Currently my application is not fast enough.
The decoding is as fast as it can get, but I need to gain more speed.
I need to decode about 100 sections of audio. T
hese sections are not consecutive (they are not related to each other).
I was thinking about using multi-threading so that I don't have to wait until one of the 100 decodings are completed. In my dreams I could start everything in parallel.
I have not used multithreading before.
I would therefore like to ask if my approach is generally fine or if there is a thinking mistake somewhere.
Thank you.
This answer is probably going to need a little refinement from the community, since it's been a long while since I worked in this environment, but here's a start -
Since you're new to multi-threading in C++, start with a simple project to create a bunch of pthreads doing a simple task.

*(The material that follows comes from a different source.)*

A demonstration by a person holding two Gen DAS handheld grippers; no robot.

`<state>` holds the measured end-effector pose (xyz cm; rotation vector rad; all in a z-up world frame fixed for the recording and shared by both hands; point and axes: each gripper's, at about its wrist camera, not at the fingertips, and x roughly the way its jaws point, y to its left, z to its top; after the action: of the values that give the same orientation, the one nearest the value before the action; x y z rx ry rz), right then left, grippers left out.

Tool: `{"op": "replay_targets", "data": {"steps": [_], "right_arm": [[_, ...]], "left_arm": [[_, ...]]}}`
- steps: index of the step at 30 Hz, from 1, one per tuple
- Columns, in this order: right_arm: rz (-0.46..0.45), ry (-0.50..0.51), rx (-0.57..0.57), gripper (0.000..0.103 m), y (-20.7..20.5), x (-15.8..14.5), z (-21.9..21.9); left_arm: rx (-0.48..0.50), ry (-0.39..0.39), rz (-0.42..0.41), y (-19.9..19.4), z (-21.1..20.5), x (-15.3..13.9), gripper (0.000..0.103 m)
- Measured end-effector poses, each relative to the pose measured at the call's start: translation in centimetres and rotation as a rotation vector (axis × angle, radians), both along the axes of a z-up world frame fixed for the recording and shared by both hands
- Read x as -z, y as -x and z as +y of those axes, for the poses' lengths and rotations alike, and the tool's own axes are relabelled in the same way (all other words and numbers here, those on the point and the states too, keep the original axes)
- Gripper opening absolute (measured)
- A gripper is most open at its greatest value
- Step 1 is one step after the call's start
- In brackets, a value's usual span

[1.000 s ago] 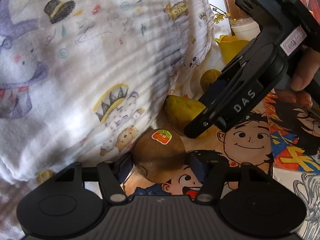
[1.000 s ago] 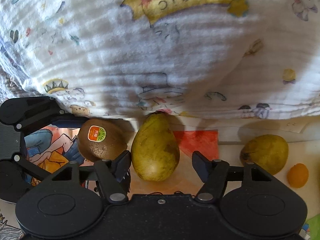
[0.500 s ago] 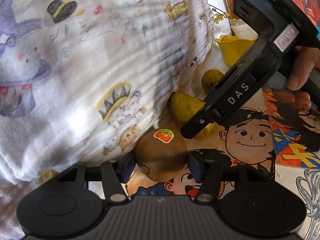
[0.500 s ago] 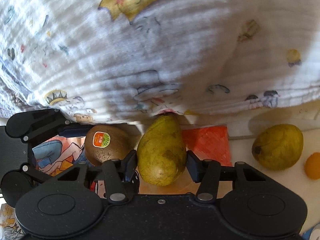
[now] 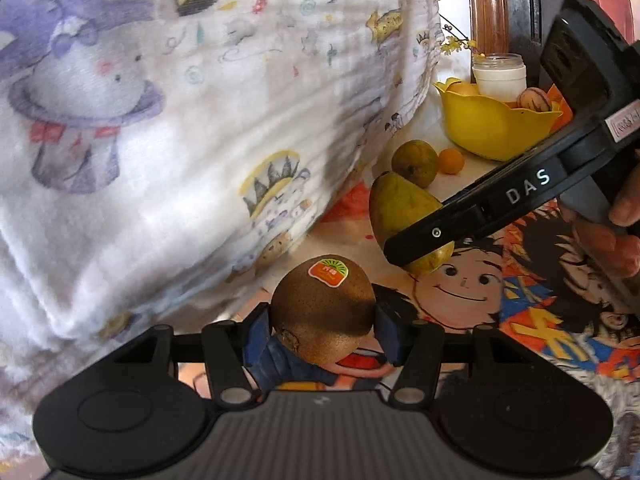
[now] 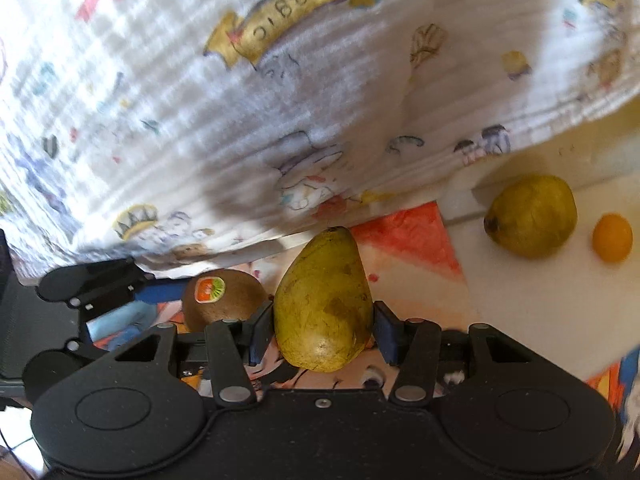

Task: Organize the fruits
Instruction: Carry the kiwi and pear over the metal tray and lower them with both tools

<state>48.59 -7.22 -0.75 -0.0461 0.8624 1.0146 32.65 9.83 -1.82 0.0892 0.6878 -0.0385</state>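
Observation:
A brown kiwi (image 5: 322, 312) with an orange sticker sits between the blue pads of my left gripper (image 5: 322, 330), which is shut on it just above the cartoon mat (image 5: 480, 292). A green-yellow pear (image 6: 324, 304) is pinched between the pads of my right gripper (image 6: 324, 334), stalk end pointing away. In the left wrist view that pear (image 5: 400, 208) sits just beyond the kiwi, partly behind the right gripper's black body (image 5: 520, 192). From the right wrist view the kiwi (image 6: 224, 300) lies close to the left of the pear.
A white printed cloth (image 5: 200, 120) bulges over the left and back, right behind both fruits. A rounder pear (image 6: 532, 216) and a small orange fruit (image 6: 612, 242) lie to the right. A yellow bowl (image 5: 488, 128) with fruit and a white jar (image 5: 498, 76) stand further back.
Both pairs of jaws have closed from standing apart onto their fruit: the left on the kiwi, the right on the pear. The right gripper has shifted and rolled a little.

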Motion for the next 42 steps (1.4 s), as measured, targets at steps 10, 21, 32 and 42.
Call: {"op": "replay_targets", "data": {"steps": [10, 21, 32, 42], "right_arm": [[0.021, -0.071, 0.035, 0.054, 2.8, -2.5, -3.6], [0.016, -0.169, 0.067, 0.054, 8.4, -5.6, -11.4], [-0.041, -0.255, 0.195, 0.054, 14.7, -6.9, -19.5], [-0.098, -0.258, 0.321, 0.054, 18.9, -6.2, -28.2]], "left_arm": [[-0.009, 0.015, -0.034, 1.9, -0.9, -2.6, 0.060], [0.015, 0.047, -0.085, 5.0, -3.7, -5.8, 0.060], [0.095, 0.135, -0.119, 8.6, -9.6, -7.9, 0.060], [0.174, 0.186, -0.107, 11.1, -16.2, -7.8, 0.060]]}}
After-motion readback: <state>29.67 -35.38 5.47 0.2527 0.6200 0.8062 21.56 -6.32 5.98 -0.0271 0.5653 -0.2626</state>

Here's a quick and small example of creating pthreads:
#include <stdio.h>
#include <stdlib.h>
#include <pthread.h>
void* ThreadStart(void* arg);
int main( int count, char** argv) {
pthread_t thread1, thread2;
int* threadArg1 = (int*)malloc(sizeof(int));
int* threadArg2 = (int*)malloc(sizeof(int));
*threadArg1 = 1;
*threadArg2 = 2;
pthread_create(&thread1, NULL, &ThreadStart, (void*)threadArg1 );
pthread_create(&thread2, NULL, &ThreadStart, (void*)threadArg2 );
pthread_join(thread1, NULL);
pthread_join(thread2, NULL);
free(threadArg1);
free(threadArg2);
}
void* ThreadStart(void* arg) {
int threadNum = *((int*)arg);
printf("hello world from thread %d\n", threadNum);
return NULL;
}
Next, you're going to be using multiple opus decoders. Opus appears to be thread safe, so long as you create separate OpusDecoder objects for each thread.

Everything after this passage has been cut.